Une campagne mettant en doute la véracité des faits mis en scène dans le drame biographique Hurricane (sur le boxeur Rubin Carter) du Canadien Norman Jewison avait plombé ses chances d'être oscarisé en 2000. Ce qui prouve les limites de l'avantage du « biopic » sur ses concurrents, démontré par l'étude de Gabriel Rossman.

Dans quelle mesure la controverse entourant les allégations d'agression sexuelle de Woody Allen sur sa fille adoptive nuira aux chances de Cate Blanchett, donnée grande favorite, d'être sacrée meilleure actrice ? On le saura demain soir.

La soirée des Oscars est une émission de télévision très attendue (par 40 millions de téléspectateurs en moyenne aux États-Unis seulement), diffusée dans quelque 200 pays.

La cérémonie des Oscars, avec son strass et ses paillettes, fait toujours autant rêver. Il reste que l'industrie du cinéma hollywoodien se pose de plus en plus de questions sur son impact réel. L'événement a toujours été important pour des films qui, aspirant à une reconnaissance artistique, ne séduisent pas nécessairement les foules.

Grâce à l'imprimatur d'une nomination aux Oscars, ces films réussissent souvent à rejoindre un public qui n'aurait pas la curiosité ou le temps de découvrir un film d'auteur moins médiatisé.

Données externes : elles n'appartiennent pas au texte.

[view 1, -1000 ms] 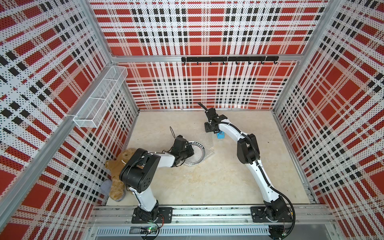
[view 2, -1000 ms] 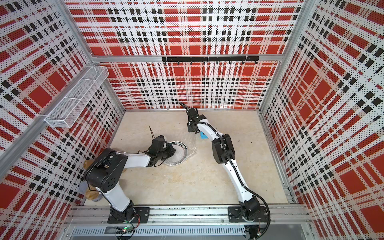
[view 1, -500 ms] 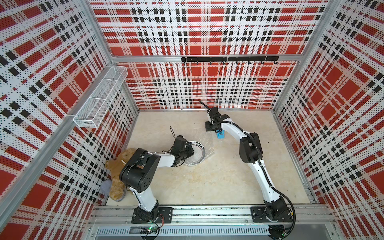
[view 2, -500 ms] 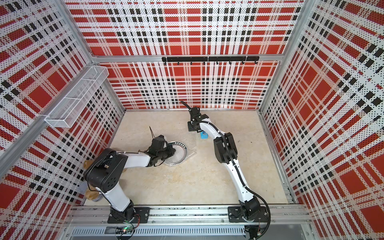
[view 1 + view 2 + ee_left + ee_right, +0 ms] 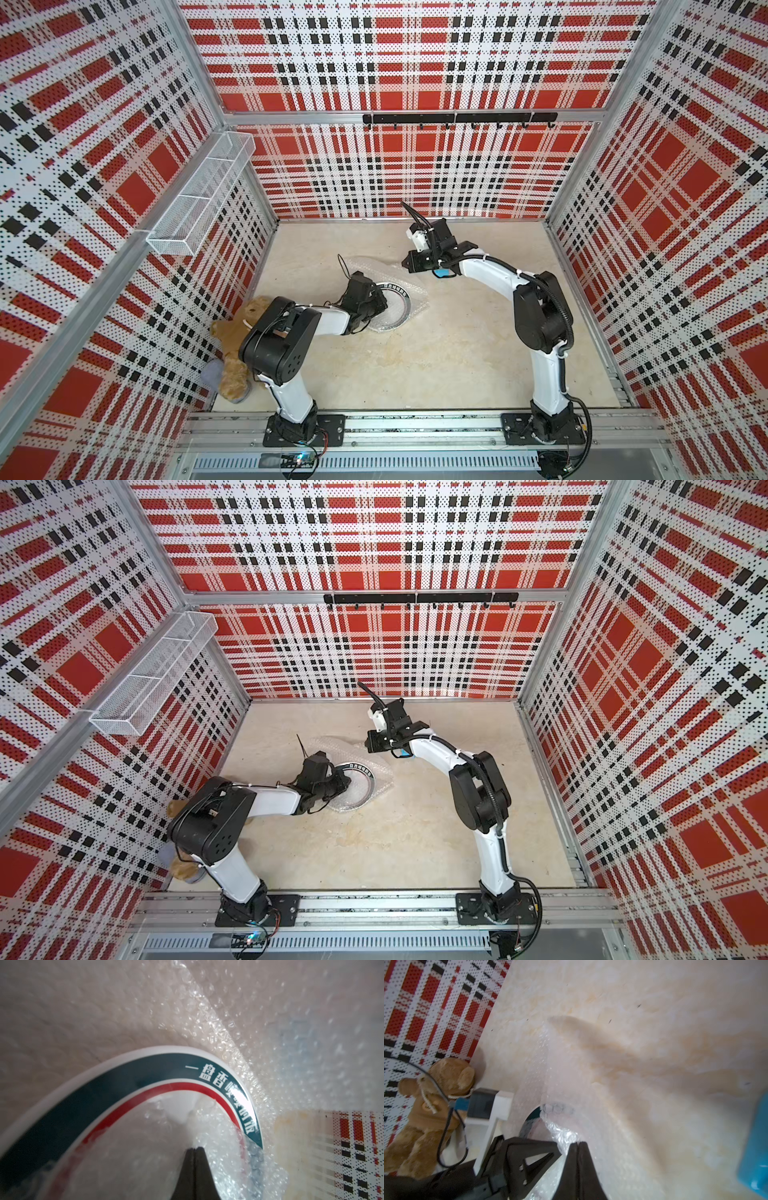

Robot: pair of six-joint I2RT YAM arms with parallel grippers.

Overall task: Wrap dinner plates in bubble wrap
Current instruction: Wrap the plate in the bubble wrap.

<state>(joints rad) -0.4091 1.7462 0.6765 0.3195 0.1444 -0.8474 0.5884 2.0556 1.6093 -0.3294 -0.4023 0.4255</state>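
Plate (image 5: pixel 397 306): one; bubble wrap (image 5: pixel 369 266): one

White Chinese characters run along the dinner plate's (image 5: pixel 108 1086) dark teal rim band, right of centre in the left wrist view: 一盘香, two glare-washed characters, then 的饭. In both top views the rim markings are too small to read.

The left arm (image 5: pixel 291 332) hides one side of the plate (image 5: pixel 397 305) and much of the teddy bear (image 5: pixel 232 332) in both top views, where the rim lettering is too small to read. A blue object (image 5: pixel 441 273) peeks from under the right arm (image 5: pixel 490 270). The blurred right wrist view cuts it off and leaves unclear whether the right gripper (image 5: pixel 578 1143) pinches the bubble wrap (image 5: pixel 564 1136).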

Or, cette année, contrairement aux années précédentes, il n'y a pas eu de réel regain d'intérêt pour les films en nomination. L'industrie n'a pas observé de second souffle au box-office pour des films comme Dallas Buyers Club, Her, Philomena ouNebraska. Si bien que les studios se demandent si l'« effet Oscars » ne s'est pas dissipé en cette ère de cinéma-maison et de baisse de fréquentation des salles.

Ainsi, 12 Years a Slave, principal prétendant à l'Oscar du meilleur film, a cumulé des recettes de seulement 50 millions en Amérique du Nord, malgré tout le battage médiatique. Cela inquiète Hollywood, qui pourra se consoler avec le fait que le film de Steve McQueen marquera certainement l'histoire du cinéma. Contrairement aux Crash, Shakespeare in Love et autres Argo du passé.